How To: Creating Shims

If you do not have the luxury of using an Application Compatibility tool such as Citrix AppDNA, Quest ChangeBase or Flexera Application Compatibility Pack you will not have the capability of creating automatic compatibility fixes. Which will mean you will rely on creating shims of manifest files to resolve some of your compatibility issues. Microsoft recommends developers to use manifest files for their developed applications, the manifest file lives with the .exe of the app and mitigates certain compatibility issues. Manifest files are not meant to be applied to third party applications. Instead, Microsoft suggests us to use Shims.

Shim are like a trick or a lie to your operating system. You create one per application with an issue. As you will see illustrated below you can target per application. The shim will then live on your systems alongside the application. It acts like a listener, waiting for the application you targeted during the creation of the shim to launch and when the application attempts to invoke the action which without the shim applied was generating an error, the shim kicks in and tells the application to allow the application to function. This may seem a little confusing. I hope to clarify as I go.

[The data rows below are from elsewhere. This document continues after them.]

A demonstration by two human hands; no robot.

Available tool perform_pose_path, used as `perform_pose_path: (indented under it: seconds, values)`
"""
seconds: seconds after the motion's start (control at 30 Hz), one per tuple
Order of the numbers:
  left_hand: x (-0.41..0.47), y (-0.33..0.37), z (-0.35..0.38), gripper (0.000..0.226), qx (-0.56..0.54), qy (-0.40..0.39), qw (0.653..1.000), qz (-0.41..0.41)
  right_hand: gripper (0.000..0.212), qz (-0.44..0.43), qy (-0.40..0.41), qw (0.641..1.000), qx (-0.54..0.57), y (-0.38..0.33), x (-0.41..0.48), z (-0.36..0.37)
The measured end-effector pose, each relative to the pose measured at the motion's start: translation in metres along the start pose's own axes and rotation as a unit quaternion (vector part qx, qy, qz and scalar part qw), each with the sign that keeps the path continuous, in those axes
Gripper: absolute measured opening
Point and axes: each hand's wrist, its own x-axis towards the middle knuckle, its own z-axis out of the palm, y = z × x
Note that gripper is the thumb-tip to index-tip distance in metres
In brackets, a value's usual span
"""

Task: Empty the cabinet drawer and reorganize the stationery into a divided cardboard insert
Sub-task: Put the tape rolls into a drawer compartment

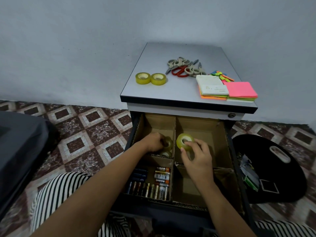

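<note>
Striped trouser legs (pixel 56 195) are flanking the cardboard insert (pixel 205 127). Left hand (pixel 153 141) is gripping one tape roll (pixel 168 143) in its rear-left compartment. Right hand (pixel 196 155) is pinching a second roll (pixel 183 140) on edge beside the divider (pixel 174 134), and this one is likely rolling away if released tilted.

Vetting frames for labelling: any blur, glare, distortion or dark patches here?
Head view: wide-angle bowing at the floor edge and cabinet top; light soft, no glare; insert dim, left roll murky under the left hand; right hand and right roll fairly sharp; labels on batteries partly legible.
</note>
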Motion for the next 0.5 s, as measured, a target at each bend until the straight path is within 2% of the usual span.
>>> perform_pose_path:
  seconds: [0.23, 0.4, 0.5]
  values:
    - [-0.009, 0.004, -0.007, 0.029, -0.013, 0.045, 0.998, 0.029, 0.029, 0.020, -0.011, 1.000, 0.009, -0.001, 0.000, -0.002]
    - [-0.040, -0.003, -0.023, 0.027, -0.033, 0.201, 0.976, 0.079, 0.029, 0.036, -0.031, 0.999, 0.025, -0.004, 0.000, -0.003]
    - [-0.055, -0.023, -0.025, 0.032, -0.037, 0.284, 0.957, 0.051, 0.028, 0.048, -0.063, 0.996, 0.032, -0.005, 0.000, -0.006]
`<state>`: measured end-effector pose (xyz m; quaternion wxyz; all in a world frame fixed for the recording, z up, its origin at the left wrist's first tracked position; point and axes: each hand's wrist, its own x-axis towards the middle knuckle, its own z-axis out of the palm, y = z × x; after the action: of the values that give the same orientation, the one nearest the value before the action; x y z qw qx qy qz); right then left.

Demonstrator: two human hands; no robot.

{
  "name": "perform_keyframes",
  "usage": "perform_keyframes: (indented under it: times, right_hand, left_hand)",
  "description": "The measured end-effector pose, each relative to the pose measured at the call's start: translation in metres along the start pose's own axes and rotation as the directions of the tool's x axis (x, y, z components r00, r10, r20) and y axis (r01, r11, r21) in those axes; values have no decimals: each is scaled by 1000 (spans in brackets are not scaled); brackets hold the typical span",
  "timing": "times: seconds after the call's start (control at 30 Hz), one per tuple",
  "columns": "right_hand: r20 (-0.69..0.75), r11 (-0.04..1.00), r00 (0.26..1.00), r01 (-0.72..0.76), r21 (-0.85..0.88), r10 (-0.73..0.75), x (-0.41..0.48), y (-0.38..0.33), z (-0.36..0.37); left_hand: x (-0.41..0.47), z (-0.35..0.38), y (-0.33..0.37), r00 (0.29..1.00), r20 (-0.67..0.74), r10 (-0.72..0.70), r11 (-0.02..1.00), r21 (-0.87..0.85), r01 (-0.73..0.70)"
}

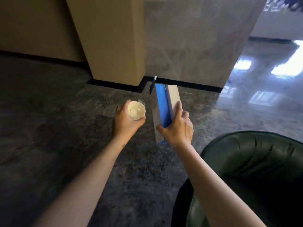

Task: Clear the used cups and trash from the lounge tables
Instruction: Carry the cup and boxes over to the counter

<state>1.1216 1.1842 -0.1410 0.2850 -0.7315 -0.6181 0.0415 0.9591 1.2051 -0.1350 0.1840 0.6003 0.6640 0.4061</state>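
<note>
The left hand holds one pale paper cup, fingers and thumb curled round its wall and its mouth turned up toward the camera. Something white and crumpled lies inside the cup; the blur hides what it is. A faint clear edge shows just behind the cup's rim, too blurred to tell apart.

The right hand grips one tall blue and white carton by its lower half, with the thumb on the near blue face and the fingers wrapped over the white side. The carton tilts slightly away, and a dark blue flap stands open at its top end. Its inside cannot be seen.

Cup and carton are near each other but apart, both held in the air over the floor.

The floor is dark speckled stone, turning glossy on the right, where it mirrors bright windows. Ahead stands a broad pillar, grey marble on one face and beige on the other, with a black skirting strip along its foot. One dark green leather armchair fills the lower right corner, just beside the right forearm.
</note>
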Motion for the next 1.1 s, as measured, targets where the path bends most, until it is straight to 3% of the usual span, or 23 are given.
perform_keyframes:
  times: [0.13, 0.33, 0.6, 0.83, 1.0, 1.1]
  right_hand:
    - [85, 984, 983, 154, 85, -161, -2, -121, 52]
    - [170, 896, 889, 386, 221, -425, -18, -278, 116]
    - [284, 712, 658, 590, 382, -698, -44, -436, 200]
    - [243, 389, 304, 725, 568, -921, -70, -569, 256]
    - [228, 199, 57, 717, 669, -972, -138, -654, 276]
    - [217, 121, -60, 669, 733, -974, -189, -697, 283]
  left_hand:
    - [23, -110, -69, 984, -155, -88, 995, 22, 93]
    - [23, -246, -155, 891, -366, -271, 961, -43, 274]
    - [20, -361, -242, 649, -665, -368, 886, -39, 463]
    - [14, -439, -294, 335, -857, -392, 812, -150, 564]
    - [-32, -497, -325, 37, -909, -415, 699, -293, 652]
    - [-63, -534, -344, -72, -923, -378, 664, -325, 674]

You can open Application Compatibility Administrator and you will see the above Interface.



If you expand applications you will see a long list of application within. Each represents valid shims for these applications. These are canned and ready for your use. This list does seem to be pretty outdated but I guess it would be, considering newer applications will be compatible. The list contains a large variety of application types but seems to be mainly for games.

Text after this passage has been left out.